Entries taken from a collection
------------------------------------

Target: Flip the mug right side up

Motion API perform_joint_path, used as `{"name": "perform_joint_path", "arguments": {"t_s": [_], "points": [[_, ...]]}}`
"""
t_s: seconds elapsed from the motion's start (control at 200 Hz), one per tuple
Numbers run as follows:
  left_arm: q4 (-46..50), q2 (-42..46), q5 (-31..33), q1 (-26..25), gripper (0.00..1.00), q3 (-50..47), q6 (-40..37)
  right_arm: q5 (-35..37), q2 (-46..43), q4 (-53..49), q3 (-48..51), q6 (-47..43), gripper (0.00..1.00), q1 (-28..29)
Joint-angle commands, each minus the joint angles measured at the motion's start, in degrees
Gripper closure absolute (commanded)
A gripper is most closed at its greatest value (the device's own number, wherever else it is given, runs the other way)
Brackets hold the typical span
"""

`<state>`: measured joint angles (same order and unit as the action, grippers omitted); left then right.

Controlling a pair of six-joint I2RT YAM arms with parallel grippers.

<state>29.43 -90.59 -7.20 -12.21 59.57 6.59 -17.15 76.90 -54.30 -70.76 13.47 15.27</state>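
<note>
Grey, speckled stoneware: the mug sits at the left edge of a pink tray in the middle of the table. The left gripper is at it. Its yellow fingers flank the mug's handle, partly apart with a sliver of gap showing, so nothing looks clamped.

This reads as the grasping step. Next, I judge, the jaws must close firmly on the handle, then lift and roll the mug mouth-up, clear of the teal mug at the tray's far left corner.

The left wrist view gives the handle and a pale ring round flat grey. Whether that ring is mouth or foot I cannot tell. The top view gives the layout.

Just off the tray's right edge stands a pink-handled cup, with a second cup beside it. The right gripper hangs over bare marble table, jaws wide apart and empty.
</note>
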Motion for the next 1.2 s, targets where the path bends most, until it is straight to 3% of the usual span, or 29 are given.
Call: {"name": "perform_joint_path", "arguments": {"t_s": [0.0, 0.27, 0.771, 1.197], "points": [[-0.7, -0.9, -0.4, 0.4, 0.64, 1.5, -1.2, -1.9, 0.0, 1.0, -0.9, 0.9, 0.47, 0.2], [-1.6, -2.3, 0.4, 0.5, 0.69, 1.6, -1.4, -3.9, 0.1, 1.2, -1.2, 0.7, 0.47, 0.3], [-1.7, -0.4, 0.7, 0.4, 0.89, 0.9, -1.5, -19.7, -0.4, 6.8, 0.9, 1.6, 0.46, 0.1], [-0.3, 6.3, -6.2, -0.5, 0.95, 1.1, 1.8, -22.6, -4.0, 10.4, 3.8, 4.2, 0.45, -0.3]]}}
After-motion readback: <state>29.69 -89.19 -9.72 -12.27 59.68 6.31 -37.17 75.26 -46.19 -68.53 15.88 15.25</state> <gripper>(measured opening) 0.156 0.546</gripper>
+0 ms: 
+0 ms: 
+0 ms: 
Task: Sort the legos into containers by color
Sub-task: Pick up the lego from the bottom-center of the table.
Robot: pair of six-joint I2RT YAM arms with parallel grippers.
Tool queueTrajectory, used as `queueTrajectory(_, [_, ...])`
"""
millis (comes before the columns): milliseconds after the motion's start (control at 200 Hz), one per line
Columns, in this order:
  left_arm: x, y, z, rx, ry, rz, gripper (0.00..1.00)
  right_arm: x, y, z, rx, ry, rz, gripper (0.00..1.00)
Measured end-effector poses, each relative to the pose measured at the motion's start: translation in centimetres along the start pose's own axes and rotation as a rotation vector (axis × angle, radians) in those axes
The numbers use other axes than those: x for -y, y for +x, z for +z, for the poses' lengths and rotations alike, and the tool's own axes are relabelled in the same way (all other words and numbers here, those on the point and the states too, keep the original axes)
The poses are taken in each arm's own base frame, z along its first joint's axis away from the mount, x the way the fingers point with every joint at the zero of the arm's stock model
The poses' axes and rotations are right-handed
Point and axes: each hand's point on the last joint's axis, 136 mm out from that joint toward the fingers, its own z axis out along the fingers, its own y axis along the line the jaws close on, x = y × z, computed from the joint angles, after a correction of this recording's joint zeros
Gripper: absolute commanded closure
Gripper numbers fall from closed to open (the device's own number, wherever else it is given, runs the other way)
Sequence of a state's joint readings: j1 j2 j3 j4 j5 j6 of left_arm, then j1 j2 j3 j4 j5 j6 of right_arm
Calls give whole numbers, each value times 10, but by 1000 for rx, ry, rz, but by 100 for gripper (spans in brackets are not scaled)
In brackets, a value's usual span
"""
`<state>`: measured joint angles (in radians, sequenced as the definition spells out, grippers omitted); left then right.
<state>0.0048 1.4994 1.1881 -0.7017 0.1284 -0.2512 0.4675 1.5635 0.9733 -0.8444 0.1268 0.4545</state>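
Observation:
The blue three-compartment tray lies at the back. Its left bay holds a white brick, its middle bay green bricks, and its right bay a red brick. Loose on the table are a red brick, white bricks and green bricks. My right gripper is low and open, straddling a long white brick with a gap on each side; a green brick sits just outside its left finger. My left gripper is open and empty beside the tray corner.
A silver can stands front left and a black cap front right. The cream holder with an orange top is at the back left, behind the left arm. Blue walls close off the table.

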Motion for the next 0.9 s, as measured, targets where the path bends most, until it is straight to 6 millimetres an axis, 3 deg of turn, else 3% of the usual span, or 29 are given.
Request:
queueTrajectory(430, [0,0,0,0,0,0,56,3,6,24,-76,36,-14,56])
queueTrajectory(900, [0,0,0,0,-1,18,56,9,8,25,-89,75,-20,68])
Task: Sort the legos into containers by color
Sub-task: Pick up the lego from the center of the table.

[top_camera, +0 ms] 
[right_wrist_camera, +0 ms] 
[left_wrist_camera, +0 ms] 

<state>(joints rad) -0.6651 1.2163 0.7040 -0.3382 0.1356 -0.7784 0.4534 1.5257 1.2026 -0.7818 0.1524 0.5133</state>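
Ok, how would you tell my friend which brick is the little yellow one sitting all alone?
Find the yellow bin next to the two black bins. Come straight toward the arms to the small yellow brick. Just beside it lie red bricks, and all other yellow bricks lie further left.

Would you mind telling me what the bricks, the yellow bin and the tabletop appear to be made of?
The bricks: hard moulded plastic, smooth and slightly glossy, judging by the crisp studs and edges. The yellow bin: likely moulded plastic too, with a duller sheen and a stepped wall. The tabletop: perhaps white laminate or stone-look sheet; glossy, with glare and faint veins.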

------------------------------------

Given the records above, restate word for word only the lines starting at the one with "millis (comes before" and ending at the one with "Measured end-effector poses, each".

millis (comes before the columns): milliseconds after the motion's start (control at 200 Hz), one per line
Columns, in this order:
  left_arm: x, y, z, rx, ry, rz, gripper (0.00..1.00)
  right_arm: x, y, z, rx, ry, rz, gripper (0.00..1.00)
Measured end-effector poses, each relative to the pose measured at the motion's start: translation in centimetres along the start pose's own axes and rotation as a rotation vector (axis × angle, radians) in those axes

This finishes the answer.